RealLivePlumber said:


> I wish someone would offend someone, already. :whistling2:
> 
> Been kinda quiet lately.....
> 
> :laughing:


 Yall talk funny.


----------



## ILPlumber (Jun 17, 2008)

If you read the little book that comes with the china. The manufacturer recommends using a carrier. Every sink I install gets a carrier. 

I am a jackass. 

You talk funny. 

I'll go Google some stuff to argue about.....


----------



## stillaround (Mar 11, 2009)

What little book????? It must be real little.


----------



## Redwood (Sep 8, 2008)

stillaround said:


> What little book????? It must be real little.


Hmmm that gives me an idea for the title of my next book....:laughing:


----------



## stillaround (Mar 11, 2009)

Ok! Anyone who installs a carrier with every sink is being excessive.
Any manufacturer supplied little book that recommends a carrier with every sink is excessive and feebly attempting cover their little book butts.
Anyone who gets a book idea from what I post is in desperate need of inspiration .
Il plumber is wrong on 3 counts. I dont talk funny,..he's arguably not a jackass,..and I forgot the third.


----------



## 1703 (Jul 21, 2009)

ILPlumber said:


> You talk funny.


 
OH YEAH? WELL, WELL...... I got nuttin' :surrender:

As to carriers- I don't use them unless specified. I do wish they were specified more, though.


----------



## Airgap (Dec 18, 2008)

stillaround said:


> What little book????? It must be real little.
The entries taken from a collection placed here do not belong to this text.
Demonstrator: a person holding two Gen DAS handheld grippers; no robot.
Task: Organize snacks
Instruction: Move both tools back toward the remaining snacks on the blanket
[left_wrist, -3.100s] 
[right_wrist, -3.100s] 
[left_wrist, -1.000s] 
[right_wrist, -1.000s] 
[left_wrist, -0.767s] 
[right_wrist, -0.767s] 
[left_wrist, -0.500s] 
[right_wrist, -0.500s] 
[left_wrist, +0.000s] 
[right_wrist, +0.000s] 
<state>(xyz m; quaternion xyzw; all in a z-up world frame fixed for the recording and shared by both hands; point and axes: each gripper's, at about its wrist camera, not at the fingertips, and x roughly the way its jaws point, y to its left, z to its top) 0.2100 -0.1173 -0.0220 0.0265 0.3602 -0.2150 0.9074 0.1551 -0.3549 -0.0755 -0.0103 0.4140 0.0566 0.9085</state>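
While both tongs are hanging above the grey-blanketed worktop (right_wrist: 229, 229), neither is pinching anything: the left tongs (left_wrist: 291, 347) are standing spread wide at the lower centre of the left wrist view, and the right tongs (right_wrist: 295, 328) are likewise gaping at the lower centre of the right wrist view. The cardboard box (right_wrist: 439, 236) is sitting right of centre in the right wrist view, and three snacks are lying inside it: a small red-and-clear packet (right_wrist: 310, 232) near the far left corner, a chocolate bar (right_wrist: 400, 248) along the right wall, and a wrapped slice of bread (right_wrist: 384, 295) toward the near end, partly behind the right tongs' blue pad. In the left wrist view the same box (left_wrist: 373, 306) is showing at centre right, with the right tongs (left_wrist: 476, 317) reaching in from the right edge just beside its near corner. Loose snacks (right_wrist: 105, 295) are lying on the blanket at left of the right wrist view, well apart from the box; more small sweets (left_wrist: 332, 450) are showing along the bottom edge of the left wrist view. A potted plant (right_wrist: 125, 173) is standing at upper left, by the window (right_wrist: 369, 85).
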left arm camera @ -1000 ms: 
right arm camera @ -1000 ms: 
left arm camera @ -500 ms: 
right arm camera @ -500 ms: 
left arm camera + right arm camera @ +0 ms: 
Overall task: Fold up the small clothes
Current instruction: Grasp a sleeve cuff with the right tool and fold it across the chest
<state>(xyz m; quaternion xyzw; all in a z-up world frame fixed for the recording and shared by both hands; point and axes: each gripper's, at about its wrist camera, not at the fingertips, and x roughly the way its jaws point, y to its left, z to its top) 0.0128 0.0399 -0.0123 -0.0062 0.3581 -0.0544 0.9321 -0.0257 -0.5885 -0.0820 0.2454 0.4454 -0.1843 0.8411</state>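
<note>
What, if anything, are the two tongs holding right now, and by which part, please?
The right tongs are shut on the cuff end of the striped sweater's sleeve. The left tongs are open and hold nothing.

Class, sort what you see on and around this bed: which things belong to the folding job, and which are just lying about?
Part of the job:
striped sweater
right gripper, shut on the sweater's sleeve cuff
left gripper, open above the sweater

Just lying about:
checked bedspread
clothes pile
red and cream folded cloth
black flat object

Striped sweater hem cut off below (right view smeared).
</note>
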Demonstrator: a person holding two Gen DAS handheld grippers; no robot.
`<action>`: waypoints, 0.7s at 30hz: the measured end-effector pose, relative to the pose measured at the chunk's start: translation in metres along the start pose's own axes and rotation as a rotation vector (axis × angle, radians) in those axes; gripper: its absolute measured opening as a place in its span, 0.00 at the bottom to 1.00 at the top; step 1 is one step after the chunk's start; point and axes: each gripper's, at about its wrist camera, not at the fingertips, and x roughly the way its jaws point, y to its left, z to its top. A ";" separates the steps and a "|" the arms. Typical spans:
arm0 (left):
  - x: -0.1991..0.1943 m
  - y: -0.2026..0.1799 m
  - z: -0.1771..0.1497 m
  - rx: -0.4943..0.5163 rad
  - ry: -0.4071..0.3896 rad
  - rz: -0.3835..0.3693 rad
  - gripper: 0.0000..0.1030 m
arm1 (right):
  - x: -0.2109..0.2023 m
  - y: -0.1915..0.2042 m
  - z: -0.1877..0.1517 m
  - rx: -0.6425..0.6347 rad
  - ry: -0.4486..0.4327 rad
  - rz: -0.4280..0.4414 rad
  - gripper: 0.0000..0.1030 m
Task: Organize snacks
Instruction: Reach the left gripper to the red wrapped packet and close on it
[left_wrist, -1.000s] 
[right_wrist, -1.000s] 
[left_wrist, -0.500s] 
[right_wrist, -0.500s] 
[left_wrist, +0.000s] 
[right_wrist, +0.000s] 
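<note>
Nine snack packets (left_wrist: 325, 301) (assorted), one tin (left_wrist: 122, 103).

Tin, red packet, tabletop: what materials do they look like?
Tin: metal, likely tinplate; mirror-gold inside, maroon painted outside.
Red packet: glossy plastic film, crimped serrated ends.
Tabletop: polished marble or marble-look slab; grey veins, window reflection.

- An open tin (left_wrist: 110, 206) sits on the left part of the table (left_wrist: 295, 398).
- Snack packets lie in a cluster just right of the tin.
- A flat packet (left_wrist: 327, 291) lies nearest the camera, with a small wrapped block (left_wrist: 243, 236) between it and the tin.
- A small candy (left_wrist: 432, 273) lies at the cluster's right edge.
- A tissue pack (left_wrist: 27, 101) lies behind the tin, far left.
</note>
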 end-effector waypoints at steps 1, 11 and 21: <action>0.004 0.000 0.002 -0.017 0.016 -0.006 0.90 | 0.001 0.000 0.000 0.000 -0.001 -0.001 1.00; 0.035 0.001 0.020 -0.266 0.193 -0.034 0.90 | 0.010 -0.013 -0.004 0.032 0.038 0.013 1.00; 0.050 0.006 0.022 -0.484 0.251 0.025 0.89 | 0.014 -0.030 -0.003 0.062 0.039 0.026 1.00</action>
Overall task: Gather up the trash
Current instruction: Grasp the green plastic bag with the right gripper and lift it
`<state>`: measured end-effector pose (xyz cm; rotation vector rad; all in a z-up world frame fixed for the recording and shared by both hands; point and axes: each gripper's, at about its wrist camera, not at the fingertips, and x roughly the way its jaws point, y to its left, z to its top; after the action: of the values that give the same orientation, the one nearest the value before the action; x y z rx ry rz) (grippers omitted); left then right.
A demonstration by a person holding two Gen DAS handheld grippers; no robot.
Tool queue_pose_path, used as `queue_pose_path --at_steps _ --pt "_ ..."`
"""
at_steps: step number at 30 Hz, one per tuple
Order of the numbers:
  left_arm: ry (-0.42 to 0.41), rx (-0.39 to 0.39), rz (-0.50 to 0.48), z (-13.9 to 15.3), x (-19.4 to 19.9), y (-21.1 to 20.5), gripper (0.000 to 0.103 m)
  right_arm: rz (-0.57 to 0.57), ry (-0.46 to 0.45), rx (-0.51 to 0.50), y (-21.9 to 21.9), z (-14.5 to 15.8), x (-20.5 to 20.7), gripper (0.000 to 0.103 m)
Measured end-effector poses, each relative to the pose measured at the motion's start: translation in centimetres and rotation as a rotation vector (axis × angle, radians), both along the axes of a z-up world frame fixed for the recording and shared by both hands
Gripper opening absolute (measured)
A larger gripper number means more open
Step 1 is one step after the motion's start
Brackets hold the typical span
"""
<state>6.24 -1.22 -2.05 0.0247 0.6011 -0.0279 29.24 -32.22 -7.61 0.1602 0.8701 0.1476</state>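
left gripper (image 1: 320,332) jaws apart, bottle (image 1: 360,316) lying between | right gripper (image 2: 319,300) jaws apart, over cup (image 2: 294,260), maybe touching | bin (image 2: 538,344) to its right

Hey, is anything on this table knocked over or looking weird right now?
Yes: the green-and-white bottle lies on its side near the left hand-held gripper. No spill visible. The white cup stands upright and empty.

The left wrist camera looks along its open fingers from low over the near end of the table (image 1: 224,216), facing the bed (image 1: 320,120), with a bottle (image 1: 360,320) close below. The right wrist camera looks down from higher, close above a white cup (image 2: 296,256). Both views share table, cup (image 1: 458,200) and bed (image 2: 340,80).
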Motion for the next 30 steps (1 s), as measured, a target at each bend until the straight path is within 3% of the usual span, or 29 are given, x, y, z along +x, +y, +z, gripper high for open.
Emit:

The one with the one little english chapter somewhere in the middle.


----------



## RealLivePlumber (Jun 22, 2008)

We personally install 2 x 12's in the wall. Carpenter's never seem to remember to do it. Even though we write all over the bay with a sharpie to fill it in. Bastard carpenters.


----------



## TheMaster (Jun 12, 2009)

The plumber is responsible for installing all of HIS own blocking and supports.


----------



## stillaround (Mar 11, 2009)

TheMaster said:


> The plumber is responsible for installing all of HIS own blocking and supports.


Not in Chicago:laughing:


----------



## user2091 (Sep 27, 2009)

TheMaster said:


> The plumber is responsible for installing all of HIS own blocking and supports.


:whistling2:most contracts specify that the framer puts in the backing to plumbing fixtures. We need to verify all our dimensions and install, that includes the backing the dumb framer will forget or overlook!


----------



## user2091 (Sep 27, 2009)

RealLivePlumber said:


> We personally install 2 x 12's in the wall. Carpenter's never seem to remember to do it. Even though we write all over the bay with a sharpie to fill it in. Bastard carpenters.


 2x12?
all we need is 2x6 here in California! we're going green! half the stud!


----------



## RealLivePlumber (Jun 22, 2008)

I install the 2 x 12 so that the entire back of the lav is well supported. The Gerber lavs that we use are about 9" tall in the back. 

Plus in residential applications, it gives me a little wiggle room, if the ho wants it a little higher or lower.


----------



## user2091 (Sep 27, 2009)

:thumbup:


RealLivePlumber said:


> I install the 2 x 12 so that the entire back of the lav is well supported. The Gerber lavs that we use are about 9" tall in the back.
> 
> Plus in residential applications, it gives me a little wiggle room, if the ho wants it a little higher or lower.


:thumbup: yes i see. i use 2x6 and go from center 2x6 up and 2x6 down! so my bad! 2x12!:yes:


----------



## ESPinc (Jul 18, 2009)

Here in Fl we have to do all the backing and I also take photos and date it so we can prove it was there at the time of our 2nd rough. Cheap trades here tend to steal it for their use seeing how there is never any wood laying around


----------



## Optimus Primer (May 20, 2009)

I put backing in for a hi lo water cooler. When I went to trim it out there was no backing. Come to find out someone moved it to the back side of the wall so they can hang their thrash can on the wall in the bathroom.


----------